Nimloth sourit et vola un léger baiser à Deranir.
- Il va falloir que tu révises ton vocabulaire...
Deranir donna une excuse si rapidement qu'on aurait pu ne pas entendre l'idiotie de son contenu :
- Nondésolépasbesointusaiscen'estpastrèsgrave.
- La prononciation aussi laisse à désirer, répliqua Nimloth d'une voix irritée. Tu es Prince et tu ne pratiques même pas ?
Deranir fit une moue orageuse.
- Tu sais bien qu'à chaque fois que j'entends du quenyan, j'ai l'impression d'écouter un elfe qui aurait appris sa langue aux côtés d'un nain. Je n'aime pas du tout...
- Hé !
Elle caressa la joue de Deranir, sans quitter les iris du Prince.
- Je plaisantais. Tu ne sais même plus reconnaître une boutade ?
Le Prince la saisit soudain par les poignets avant de la chatouiller frénétiquement.
- Mais si voyons !
- Arrête ! Par Yavanna, Eru, Elbereth, Aulë, Ainu et par Pitié, arrête ! s'écria Nimloth entre deux fous rires.
- Je ne connais pas Pitié, il est intéressant ? rigola Deranir en continuant de la torturer.
- Uniquement si il peut me libérer ! riposta Nimloth, les yeux humides. S'il te plait, Deranir, ça suffit !
Deranir sourit jusqu'aux oreilles et la libéra sur-le-champ.
Puis, une ombre passa dans son regard. Il avait trouvé ce qui le taraudait depuis un moment...
- J'ai vu Père il y a peu. Nous nous sommes percutés dans les couloirs, nous sommes tombés, et une petite chose est sortie de sa poche. Un objet doré. Je n'ai pu voir ce que c'était, Père l'a ramassé en hâte...

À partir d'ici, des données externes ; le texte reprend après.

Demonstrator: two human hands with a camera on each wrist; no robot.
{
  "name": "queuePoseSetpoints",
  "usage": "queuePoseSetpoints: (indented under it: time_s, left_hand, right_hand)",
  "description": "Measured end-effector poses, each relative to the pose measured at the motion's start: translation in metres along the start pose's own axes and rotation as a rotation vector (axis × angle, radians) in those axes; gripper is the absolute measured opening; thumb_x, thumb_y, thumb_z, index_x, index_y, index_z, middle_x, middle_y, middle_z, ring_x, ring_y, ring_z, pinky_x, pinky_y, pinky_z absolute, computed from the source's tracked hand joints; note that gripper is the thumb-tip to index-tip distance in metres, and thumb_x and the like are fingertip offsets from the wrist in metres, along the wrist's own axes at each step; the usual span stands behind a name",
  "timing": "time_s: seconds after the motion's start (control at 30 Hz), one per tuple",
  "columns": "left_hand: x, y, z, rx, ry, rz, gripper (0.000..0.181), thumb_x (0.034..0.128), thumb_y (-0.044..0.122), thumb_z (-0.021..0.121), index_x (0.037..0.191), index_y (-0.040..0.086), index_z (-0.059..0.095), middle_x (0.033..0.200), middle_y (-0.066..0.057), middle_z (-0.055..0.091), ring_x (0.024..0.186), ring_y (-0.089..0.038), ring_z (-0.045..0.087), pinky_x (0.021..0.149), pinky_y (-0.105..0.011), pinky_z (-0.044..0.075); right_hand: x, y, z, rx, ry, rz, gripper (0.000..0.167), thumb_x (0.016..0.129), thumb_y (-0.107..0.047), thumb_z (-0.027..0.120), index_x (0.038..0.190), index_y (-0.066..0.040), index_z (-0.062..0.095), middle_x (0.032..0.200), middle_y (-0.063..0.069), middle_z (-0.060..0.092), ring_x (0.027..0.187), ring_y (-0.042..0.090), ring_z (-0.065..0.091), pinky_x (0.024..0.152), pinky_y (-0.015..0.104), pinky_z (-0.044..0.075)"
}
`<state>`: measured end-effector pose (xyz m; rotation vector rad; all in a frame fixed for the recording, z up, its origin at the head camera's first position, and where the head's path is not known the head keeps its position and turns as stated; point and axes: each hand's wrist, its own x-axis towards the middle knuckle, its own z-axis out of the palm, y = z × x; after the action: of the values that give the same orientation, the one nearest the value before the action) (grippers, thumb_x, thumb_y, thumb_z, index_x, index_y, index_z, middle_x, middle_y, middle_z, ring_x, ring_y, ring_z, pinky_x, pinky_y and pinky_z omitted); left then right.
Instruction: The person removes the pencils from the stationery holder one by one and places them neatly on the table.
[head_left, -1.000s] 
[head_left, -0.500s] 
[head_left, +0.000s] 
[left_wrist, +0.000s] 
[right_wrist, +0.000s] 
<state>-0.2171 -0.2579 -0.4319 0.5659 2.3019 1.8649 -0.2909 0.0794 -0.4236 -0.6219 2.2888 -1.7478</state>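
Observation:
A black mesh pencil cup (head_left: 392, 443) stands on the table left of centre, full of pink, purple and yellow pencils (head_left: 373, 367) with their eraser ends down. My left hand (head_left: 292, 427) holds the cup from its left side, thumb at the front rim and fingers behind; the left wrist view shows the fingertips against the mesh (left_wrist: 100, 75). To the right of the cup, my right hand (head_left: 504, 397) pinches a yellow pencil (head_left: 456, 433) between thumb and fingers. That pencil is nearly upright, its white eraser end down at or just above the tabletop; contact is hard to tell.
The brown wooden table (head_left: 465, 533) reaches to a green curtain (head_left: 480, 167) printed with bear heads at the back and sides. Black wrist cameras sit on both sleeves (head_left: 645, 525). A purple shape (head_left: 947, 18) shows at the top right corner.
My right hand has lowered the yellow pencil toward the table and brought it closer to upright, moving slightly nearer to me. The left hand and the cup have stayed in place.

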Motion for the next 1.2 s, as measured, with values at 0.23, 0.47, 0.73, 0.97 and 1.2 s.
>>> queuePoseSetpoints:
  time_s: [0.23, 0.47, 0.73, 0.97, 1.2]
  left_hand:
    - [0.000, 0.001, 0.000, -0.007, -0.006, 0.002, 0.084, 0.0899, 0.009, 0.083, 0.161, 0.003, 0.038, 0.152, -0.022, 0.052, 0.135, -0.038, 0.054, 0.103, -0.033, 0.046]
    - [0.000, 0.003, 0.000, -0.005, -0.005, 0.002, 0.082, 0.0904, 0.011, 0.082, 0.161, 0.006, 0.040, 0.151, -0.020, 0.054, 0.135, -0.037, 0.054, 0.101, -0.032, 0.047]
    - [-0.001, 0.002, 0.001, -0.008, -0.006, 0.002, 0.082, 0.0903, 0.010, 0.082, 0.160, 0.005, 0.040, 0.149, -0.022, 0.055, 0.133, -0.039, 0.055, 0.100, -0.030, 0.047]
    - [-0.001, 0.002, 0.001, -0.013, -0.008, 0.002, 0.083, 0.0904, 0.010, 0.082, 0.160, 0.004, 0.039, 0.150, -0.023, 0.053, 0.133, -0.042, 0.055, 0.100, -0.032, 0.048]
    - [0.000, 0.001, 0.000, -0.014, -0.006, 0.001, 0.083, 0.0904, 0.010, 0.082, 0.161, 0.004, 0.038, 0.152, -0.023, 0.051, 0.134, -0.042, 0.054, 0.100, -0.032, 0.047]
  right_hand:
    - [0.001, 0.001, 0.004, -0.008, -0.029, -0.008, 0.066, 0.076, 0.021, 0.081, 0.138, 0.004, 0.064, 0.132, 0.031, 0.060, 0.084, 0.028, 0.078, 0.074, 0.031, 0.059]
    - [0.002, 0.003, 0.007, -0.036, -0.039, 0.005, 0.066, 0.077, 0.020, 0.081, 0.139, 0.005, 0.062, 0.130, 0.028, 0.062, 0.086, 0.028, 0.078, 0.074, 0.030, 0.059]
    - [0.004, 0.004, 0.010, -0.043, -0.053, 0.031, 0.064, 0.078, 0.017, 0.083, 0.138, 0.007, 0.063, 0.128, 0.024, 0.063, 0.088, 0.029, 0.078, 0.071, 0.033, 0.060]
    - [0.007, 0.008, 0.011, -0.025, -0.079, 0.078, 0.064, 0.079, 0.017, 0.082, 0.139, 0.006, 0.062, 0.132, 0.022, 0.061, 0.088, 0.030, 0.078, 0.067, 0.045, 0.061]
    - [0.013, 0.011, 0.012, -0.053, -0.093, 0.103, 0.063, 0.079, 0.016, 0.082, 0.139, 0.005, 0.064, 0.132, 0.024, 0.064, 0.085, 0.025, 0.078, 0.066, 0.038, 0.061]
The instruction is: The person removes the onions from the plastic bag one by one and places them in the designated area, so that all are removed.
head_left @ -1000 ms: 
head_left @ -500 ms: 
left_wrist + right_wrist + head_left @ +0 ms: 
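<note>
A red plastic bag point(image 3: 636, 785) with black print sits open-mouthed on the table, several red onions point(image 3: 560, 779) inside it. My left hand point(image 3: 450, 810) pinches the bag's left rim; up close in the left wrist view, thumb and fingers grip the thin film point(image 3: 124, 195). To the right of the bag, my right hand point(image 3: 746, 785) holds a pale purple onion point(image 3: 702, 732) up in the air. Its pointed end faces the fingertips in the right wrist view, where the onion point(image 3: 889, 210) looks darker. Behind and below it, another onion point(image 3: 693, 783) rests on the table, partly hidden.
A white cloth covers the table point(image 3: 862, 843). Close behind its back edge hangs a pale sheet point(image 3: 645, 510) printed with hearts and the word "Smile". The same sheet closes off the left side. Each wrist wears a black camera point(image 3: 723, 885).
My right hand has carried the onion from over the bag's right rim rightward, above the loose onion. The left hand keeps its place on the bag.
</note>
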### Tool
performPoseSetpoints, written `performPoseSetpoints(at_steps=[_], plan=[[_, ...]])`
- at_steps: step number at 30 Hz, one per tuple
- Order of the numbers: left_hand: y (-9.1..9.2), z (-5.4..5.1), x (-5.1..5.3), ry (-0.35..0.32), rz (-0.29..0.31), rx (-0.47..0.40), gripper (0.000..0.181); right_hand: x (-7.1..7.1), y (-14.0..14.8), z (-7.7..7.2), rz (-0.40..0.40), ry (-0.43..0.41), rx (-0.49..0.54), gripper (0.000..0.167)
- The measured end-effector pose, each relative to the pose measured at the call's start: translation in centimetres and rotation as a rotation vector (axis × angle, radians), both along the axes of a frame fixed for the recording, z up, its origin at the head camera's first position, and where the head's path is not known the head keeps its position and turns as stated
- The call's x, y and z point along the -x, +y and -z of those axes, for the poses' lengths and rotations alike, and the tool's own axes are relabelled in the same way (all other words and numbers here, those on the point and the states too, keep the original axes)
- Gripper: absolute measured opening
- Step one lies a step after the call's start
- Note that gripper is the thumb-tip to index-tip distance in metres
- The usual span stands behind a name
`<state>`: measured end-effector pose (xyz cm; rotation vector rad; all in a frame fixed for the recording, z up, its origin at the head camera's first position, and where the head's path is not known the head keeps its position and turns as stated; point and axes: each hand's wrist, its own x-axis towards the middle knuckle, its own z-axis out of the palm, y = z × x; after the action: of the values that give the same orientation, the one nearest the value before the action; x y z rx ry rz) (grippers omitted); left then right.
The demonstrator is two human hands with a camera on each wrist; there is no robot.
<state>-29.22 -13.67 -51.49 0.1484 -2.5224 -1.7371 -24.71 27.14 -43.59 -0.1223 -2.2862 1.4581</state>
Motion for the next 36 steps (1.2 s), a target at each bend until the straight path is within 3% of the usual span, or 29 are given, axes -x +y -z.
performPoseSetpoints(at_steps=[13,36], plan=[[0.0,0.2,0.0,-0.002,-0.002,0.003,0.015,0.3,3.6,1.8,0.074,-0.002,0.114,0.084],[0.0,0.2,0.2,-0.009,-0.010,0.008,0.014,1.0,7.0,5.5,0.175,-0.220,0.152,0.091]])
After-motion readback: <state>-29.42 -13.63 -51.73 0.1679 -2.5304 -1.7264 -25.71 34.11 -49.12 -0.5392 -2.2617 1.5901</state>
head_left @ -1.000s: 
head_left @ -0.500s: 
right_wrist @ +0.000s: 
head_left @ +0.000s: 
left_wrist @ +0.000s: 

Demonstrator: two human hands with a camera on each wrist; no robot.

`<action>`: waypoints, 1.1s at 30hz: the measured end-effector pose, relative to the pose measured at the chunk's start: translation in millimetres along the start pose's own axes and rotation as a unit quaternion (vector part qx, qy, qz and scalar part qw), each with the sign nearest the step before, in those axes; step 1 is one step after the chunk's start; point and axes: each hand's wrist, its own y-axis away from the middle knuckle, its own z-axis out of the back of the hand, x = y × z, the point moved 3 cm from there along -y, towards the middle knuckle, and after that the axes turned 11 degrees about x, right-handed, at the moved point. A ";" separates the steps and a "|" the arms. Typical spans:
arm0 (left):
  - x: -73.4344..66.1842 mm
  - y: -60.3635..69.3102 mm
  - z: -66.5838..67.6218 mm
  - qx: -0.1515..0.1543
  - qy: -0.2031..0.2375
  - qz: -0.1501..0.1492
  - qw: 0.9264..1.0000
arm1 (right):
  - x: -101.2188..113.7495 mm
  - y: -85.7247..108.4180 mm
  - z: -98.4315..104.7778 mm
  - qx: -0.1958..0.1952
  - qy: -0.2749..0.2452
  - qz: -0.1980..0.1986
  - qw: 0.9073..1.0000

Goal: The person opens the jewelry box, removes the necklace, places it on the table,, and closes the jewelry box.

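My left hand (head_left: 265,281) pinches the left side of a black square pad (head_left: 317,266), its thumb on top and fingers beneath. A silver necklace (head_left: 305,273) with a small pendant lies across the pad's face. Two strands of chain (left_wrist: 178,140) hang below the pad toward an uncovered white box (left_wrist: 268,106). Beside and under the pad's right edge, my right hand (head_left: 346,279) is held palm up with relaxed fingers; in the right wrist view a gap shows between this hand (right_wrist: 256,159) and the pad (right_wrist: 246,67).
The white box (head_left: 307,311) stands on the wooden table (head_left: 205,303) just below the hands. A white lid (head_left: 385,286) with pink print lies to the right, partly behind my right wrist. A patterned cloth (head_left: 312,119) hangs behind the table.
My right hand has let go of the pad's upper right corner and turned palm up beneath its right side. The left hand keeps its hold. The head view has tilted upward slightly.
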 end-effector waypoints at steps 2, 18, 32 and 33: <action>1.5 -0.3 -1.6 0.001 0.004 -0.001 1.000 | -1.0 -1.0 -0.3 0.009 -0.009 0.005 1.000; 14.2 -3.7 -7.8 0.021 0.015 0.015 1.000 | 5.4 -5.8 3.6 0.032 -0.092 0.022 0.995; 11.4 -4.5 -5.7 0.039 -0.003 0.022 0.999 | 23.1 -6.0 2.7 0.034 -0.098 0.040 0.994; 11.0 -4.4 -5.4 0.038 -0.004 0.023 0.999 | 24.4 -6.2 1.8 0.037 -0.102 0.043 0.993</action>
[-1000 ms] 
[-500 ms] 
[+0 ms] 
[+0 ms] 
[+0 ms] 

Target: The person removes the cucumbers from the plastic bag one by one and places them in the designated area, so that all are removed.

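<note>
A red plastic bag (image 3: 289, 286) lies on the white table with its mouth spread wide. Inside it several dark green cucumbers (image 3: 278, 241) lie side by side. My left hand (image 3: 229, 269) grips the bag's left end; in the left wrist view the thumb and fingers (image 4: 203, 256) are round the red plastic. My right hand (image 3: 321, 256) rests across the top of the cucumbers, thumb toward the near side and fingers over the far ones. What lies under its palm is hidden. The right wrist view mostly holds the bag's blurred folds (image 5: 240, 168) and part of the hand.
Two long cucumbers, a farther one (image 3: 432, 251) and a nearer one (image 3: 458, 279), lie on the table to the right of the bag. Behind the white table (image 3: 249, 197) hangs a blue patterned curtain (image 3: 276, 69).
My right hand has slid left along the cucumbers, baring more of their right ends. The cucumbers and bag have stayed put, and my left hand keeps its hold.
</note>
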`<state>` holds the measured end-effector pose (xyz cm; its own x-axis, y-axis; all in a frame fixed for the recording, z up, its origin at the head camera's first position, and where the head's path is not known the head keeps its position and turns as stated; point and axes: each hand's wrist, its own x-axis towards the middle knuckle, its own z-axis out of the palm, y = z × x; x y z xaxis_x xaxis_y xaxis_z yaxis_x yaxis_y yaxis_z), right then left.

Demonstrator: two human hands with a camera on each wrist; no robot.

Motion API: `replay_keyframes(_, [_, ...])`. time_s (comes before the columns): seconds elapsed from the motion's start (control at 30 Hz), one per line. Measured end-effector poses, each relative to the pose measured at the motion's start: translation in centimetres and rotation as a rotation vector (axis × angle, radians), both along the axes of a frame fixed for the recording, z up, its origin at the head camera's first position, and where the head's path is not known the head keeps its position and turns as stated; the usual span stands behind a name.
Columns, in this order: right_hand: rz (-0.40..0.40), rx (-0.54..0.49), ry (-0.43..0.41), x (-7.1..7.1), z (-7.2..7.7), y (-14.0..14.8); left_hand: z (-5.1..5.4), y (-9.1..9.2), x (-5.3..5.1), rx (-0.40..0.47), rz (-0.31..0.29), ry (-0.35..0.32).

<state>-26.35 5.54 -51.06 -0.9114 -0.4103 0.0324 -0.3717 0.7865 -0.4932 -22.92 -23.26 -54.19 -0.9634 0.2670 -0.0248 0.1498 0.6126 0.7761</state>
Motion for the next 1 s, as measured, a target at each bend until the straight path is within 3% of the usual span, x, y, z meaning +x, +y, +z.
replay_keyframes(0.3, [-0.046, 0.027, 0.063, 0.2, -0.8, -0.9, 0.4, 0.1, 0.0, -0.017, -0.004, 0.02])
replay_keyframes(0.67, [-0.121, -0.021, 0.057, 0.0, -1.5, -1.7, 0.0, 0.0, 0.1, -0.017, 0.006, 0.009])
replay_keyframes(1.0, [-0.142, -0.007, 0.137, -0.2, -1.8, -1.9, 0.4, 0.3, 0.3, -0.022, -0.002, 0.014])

Nimloth ne répondit pas, dirigeant son regard vers les flammes du feu qui brûlait sans répit dans la cheminée en face d'eux. Dispensant chaleur et lumière dans la pièce, l'âtre était pour la jeune femme un véritable réconfort. De loin, elle paraissait ne pas avoir entendu Deranir, mais elle s'était juste perdue dans ses pensées.
Parce que ce que Deranir venait d'annoncer confirmait ses craintes du matin.
Elle soupira en essayant de remettre ses pensées en ordre, son regard s'attardant sur un mot de son livre : Morgoth. Malgré la chaleur ambiante et les bras de Deranir qui l'entouraient, elle frissonna, alors qu'une terreur sourde l'envahissait, bien qu'elle mettait en oeuvre toute la force de sa volonté afin que Deranir ne remarque pas son doute.
- Dans ce cas les beaux jours sont réellement terminés, annonça Nimloth d'une voix grave, les yeux perdus dans les flammes rouges du feu de la cheminée.
Elle ne tourna pas le regard vers Deranir, alors que les flammes semblaient venir lécher son corps, semblaient faire fondre son cerveau tant l'angoisse l'envahissait.
On avait confié un Anneau de pouvoir à Galador. Et le vieux Prince de Dol Amroth avait tout l'air d'avoir déjà succombé à ce... pouvoir.